-- Supplied data follows --
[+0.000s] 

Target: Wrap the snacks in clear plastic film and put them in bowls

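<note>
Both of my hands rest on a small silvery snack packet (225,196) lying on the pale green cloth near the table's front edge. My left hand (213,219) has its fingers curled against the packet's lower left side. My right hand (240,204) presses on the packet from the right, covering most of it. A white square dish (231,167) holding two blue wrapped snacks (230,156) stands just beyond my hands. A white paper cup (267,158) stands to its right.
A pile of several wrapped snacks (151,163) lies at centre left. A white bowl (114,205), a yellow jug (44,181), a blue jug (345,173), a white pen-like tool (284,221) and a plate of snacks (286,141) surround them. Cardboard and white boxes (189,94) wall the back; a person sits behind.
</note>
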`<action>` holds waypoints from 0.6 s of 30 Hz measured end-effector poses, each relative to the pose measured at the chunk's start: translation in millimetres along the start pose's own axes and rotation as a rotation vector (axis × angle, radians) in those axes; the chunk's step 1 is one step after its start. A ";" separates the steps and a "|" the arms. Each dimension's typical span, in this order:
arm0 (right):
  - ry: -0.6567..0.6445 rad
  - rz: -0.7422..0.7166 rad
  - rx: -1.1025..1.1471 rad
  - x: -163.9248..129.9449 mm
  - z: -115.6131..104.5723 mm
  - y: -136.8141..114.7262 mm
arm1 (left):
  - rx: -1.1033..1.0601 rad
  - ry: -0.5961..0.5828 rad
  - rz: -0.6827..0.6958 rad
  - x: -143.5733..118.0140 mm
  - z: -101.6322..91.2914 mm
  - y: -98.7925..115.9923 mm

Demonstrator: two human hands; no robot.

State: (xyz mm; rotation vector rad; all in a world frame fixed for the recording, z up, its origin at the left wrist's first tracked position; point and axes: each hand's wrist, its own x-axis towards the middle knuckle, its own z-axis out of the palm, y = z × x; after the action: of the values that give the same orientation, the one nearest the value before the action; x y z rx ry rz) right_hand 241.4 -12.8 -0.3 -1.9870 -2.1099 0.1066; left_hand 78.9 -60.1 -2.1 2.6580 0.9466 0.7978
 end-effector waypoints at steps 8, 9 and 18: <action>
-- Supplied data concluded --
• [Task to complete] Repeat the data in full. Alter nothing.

• [Answer space]
[+0.000s] 

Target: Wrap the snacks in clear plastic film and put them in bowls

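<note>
Both of my hands rest on a small silvery snack packet (225,196) lying on the pale green cloth near the table's front edge. My left hand (213,219) has its fingers curled against the packet's lower left side. My right hand (240,204) presses on the packet from the right, covering most of it. A white square dish (231,167) holding two blue wrapped snacks (230,156) stands just beyond my hands. A white paper cup (267,158) stands to its right.
A pile of several wrapped snacks (151,163) lies at centre left. A white bowl (114,205), a yellow jug (44,181), a blue jug (345,173), a white pen-like tool (284,221) and a plate of snacks (286,141) surround them. Cardboard and white boxes (189,94) wall the back; a person sits behind.
</note>
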`<action>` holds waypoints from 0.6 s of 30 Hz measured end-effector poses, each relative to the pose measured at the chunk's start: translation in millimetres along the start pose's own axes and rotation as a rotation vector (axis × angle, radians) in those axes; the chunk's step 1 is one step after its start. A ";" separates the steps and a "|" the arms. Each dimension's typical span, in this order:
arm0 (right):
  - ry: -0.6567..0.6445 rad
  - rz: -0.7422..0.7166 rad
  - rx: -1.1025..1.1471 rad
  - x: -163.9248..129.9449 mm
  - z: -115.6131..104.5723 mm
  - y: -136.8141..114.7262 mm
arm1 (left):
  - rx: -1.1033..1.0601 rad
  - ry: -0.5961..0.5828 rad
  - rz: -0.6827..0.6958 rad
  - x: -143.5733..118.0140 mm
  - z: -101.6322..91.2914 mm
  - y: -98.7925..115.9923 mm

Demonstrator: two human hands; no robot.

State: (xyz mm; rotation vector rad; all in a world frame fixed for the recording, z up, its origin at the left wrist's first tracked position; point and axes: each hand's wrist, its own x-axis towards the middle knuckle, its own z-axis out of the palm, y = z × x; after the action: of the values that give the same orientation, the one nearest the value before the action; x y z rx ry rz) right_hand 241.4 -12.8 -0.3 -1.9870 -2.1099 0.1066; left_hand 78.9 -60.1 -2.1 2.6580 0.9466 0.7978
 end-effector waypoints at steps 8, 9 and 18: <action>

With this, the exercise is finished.